> _Exercise details_: If a line of the material holds the string "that", please copy it.
.....
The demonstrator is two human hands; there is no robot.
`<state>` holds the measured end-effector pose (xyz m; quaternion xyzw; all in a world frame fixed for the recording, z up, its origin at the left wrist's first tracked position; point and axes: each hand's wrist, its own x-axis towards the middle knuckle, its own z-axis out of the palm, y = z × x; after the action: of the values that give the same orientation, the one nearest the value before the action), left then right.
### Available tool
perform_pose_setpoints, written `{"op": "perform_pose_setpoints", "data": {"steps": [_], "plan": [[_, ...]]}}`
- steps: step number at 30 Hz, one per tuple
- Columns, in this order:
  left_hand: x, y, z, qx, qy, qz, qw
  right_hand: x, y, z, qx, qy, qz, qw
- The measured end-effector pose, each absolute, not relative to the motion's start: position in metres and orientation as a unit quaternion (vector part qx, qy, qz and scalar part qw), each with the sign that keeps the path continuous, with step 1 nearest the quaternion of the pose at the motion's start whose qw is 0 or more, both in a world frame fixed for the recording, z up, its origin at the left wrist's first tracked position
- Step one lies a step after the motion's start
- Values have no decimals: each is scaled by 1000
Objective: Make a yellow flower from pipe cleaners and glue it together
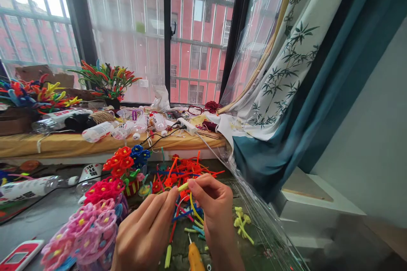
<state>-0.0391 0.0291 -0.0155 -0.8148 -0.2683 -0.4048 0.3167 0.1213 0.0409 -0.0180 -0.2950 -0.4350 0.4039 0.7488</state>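
Between my two hands is a yellow pipe cleaner (183, 187), pinched at both ends. The thumb and fingers of my left hand (144, 224) are closed on its left end. My right hand (214, 207) grips the other end between thumb and forefinger. Just below lies a tool with a yellow handle (195, 257) and a thin metal tip. To the right sits a small bundle of twisted yellow pipe cleaners (242, 223). Behind my hands is a pile of red pipe cleaners (187, 169), with blue and yellow pieces near it.
Pink pipe-cleaner flowers (92, 228) stand at the left, with red flowers (119, 161) and blue flowers (139, 156) behind. A red and white device (22, 255) lies at the lower left. Plastic bottles (98, 131) and a power strip (187, 126) rest on the sill. Thin wires (263, 216) run along the right.
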Motion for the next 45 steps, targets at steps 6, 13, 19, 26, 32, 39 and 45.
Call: {"op": "perform_pose_setpoints", "data": {"steps": [6, 13, 19, 26, 32, 39, 45], "plan": [[-26, 30, -4, -778, -337, -513, 135, 121, 41, -20, -296, -425, 414, 748], [-30, 39, -11, -725, -386, -557, -126, 123, 40, -18, -288, -427, 467, 718], [-35, 37, -1, -784, -386, -476, -98, 134, 33, -13, -356, -544, 441, 619], [-33, 41, -10, -826, -413, -375, -83, 147, 27, -8, -426, -684, 356, 473], [-17, 48, -22, -850, -436, -281, -94, 165, 28, -9, -510, -733, 251, 374], [2, 68, -60, -872, -474, -59, -109, 187, 28, -17, -595, -682, 208, 370], [7, 80, -87, -875, -473, 49, -89, 191, 26, -18, -596, -679, 219, 368]]}}
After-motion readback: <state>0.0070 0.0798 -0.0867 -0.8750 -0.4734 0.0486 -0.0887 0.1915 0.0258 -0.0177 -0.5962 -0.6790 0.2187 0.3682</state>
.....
> _Exercise solution_:
`<state>` holds the measured end-effector pose (xyz m; quaternion xyzw; all in a world frame fixed for the recording, z up, its origin at the left wrist's first tracked position; point and axes: each hand's wrist, its own x-axis towards the middle knuckle, its own z-axis out of the palm, y = z × x; after the action: of the values that give the same orientation, the one nearest the value before the action), left then right.
- The measured end-effector pose, each absolute, not relative to the motion's start: position in metres and orientation as a unit quaternion (vector part qx, qy, qz and scalar part qw), each with the sign that keeps the path continuous, with step 1 nearest the quaternion of the pose at the motion's start whose qw is 0 or more, both in a world frame fixed for the recording, z up, its origin at the left wrist's first tracked position

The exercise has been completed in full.